Work instructions:
Which lines of the data include the string "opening"? List them all.
== Material for this exercise
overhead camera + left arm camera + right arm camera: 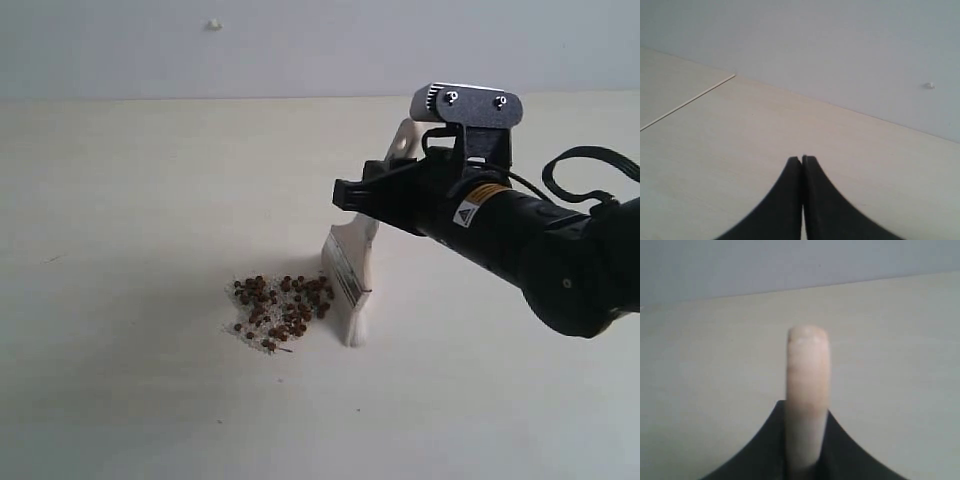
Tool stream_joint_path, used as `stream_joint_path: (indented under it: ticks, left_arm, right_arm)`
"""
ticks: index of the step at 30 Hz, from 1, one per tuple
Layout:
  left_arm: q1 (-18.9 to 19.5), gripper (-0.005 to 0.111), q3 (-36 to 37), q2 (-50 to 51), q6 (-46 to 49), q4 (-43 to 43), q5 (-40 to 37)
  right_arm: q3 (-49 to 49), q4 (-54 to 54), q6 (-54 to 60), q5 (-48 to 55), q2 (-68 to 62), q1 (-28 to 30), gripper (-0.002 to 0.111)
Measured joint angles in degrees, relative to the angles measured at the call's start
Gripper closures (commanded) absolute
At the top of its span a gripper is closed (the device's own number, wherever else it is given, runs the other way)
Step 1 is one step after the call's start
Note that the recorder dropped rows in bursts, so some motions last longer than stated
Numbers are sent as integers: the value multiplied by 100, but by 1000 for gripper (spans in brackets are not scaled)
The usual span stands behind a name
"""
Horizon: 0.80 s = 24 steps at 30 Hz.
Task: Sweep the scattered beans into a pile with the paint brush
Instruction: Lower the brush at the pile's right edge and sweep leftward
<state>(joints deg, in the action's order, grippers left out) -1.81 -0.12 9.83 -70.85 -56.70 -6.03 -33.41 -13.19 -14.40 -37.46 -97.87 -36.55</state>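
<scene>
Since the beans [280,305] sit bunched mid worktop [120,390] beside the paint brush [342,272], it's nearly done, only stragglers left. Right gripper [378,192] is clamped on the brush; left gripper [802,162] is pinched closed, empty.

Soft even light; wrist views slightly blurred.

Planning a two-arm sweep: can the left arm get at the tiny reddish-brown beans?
Probably yes: bare table lies left of the beans, and the wooden-handled flat paint brush in the right claw stands on their right. The left claw is shut.
</scene>
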Motion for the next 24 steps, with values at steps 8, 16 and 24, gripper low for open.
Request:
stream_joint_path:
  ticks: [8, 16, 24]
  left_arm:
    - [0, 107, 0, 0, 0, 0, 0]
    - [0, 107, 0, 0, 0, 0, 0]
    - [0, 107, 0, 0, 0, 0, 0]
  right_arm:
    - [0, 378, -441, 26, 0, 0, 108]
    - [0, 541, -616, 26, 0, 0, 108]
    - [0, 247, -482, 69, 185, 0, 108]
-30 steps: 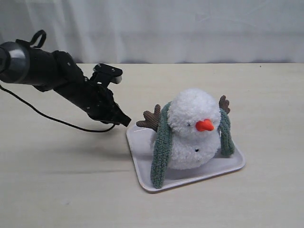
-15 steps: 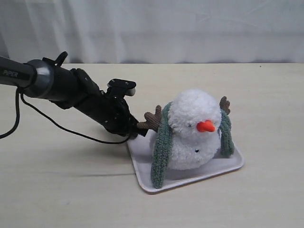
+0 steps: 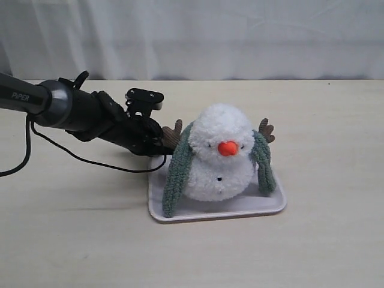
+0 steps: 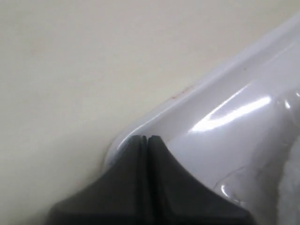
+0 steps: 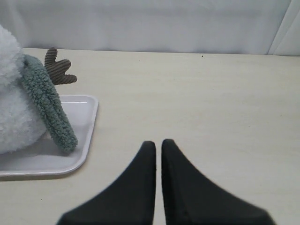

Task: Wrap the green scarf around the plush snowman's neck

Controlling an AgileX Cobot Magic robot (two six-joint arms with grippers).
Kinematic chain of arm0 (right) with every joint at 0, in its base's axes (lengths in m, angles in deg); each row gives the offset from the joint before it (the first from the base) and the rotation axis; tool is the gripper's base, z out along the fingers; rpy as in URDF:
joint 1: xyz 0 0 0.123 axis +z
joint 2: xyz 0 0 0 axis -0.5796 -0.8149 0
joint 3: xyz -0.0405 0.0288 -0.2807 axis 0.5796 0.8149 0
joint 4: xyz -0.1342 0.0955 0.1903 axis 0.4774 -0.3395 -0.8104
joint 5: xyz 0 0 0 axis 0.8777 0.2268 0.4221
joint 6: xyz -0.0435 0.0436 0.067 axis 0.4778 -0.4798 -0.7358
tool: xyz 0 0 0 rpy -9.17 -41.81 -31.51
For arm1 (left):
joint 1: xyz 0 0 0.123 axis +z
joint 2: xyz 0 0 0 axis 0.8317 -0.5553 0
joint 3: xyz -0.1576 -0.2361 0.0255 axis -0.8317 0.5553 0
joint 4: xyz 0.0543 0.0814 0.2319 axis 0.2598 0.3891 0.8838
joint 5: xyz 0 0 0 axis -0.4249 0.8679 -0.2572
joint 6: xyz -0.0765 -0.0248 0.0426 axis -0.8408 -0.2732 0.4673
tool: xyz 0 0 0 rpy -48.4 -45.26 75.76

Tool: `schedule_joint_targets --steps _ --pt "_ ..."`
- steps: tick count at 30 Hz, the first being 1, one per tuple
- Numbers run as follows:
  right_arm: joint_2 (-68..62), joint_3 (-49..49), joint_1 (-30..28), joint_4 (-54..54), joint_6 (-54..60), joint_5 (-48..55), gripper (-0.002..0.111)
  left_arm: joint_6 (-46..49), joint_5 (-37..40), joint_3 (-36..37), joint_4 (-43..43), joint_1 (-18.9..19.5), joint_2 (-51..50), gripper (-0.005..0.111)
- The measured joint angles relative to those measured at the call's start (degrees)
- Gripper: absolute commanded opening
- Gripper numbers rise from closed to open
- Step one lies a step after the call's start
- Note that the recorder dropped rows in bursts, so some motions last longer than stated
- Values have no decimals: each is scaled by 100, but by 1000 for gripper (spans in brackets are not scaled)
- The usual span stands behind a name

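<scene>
The scarf hangs behind the neck of the snowman on the tray, with both ends loose down the front. Crossing them looks still to do. The left hand, pinched shut and empty, touches the tray's corner, and the right hand hovers nearly closed, empty.

A wide table fills the lower part of the exterior view. Its top is pale cream-beige and matte, with a faint streaky grain running across. Behind its far edge hangs a white curtain with soft vertical folds, lightly grey between them. The light is soft and even, and shadows on the table top are weak and blurred. In the right wrist view the curtain meets the table along a straight line.
</scene>
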Motion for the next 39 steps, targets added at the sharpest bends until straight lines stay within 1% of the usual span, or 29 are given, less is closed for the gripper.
schedule_joint_targets --steps 5,13,16,19,21,24,27,30,35,39 --pt "0 0 0 0 0 0 4 31 -544 0 78 0 0 0" --pt "0 0 0 0 0 0 4 45 -601 43 288 0 43 0" --pt "0 0 0 0 0 0 4 45 -617 193 301 0 297 0" --pt "0 0 0 0 0 0 4 45 -805 429 310 0 658 0" --pt "0 0 0 0 0 0 4 33 -1069 741 310 11 1042 0" --pt "0 0 0 0 0 0 4 33 -1148 1224 234 223 1637 0" --pt "0 0 0 0 0 0 4 33 -1168 1707 198 327 2140 0" --pt "0 0 0 0 0 0 4 33 -958 2118 235 327 2811 0" --pt "0 0 0 0 0 0 4 33 -457 2786 285 327 4263 0" --pt "0 0 0 0 0 0 4 33 -229 3207 285 327 5047 0"
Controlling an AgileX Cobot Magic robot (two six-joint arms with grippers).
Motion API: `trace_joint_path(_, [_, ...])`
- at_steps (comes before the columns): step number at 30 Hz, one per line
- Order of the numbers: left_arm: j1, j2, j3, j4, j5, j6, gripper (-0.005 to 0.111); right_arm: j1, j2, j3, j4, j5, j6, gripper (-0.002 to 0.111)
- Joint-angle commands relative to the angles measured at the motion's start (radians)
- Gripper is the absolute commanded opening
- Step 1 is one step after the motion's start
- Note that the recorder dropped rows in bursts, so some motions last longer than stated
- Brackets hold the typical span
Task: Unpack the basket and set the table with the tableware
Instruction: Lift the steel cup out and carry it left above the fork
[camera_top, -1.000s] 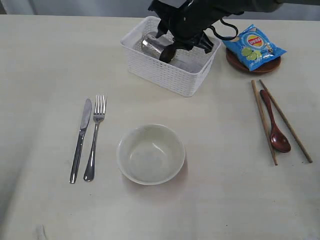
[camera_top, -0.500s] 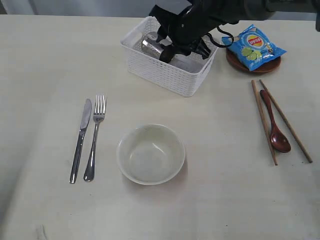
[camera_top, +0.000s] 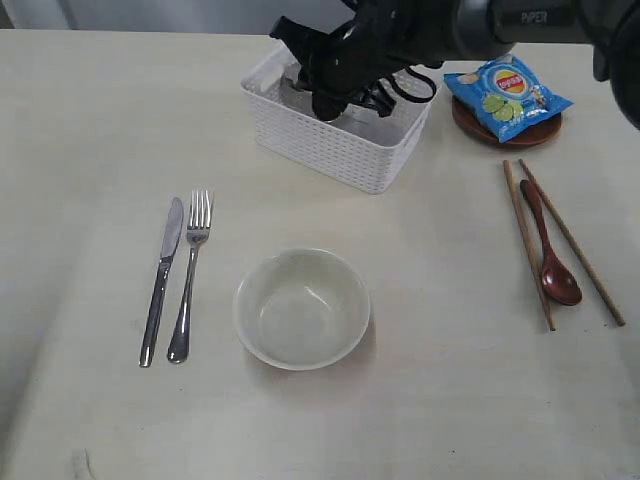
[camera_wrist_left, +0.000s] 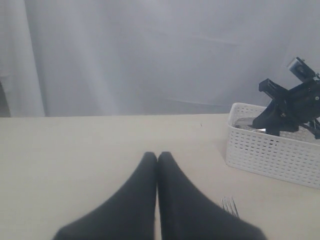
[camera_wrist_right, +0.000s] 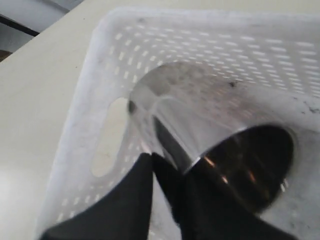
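- A wide cream-white table fills the exterior view, and a pale grey curtain hangs behind its far edge.
- The right gripper reaches down into the basket. Its two dark fingers stand close together, with only a narrow slit between them.
- One finger lies against the wall of the cup, just beside its rim. We cannot tell whether that wall is pinched between the fingers or only touched.
- The left gripper hangs over bare tabletop, well apart from the basket. Its fingers are pressed together with nothing between them.
- The cup lies on its side on the basket floor, at the end with the handle cut-out. Its dark mouth is turned towards the right wrist camera.
- The cup is shiny steel with a smooth round wall that mirrors the white lattice.
- The basket is white and perforated and sits near the far edge of the tabletop, about midway along it.
- On the tabletop a pale bowl stands towards the near edge, with the fork and knife side by side to its left.
- Towards the right edge the wooden spoon lies between two chopsticks.
- Beyond them, a blue crisp packet rests on a brown plate.
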Motion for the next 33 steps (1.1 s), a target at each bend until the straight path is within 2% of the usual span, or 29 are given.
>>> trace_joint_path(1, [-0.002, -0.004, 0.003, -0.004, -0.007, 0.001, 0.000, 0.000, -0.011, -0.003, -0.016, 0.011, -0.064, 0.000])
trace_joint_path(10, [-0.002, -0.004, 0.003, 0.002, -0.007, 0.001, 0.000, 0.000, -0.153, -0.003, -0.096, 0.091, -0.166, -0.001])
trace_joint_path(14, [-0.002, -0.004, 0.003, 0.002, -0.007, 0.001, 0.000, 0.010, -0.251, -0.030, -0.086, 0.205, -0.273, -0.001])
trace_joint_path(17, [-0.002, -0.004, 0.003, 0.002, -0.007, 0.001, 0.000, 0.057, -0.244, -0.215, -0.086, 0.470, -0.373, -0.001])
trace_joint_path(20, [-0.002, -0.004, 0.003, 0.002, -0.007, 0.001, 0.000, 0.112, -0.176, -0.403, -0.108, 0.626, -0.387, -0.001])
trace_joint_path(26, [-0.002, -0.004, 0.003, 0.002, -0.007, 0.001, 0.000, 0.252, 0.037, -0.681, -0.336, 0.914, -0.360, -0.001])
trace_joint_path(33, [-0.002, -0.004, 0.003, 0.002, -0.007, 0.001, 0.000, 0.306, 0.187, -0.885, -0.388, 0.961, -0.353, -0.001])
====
Task answer:
- Gripper: absolute commanded opening
- Gripper is the absolute commanded opening

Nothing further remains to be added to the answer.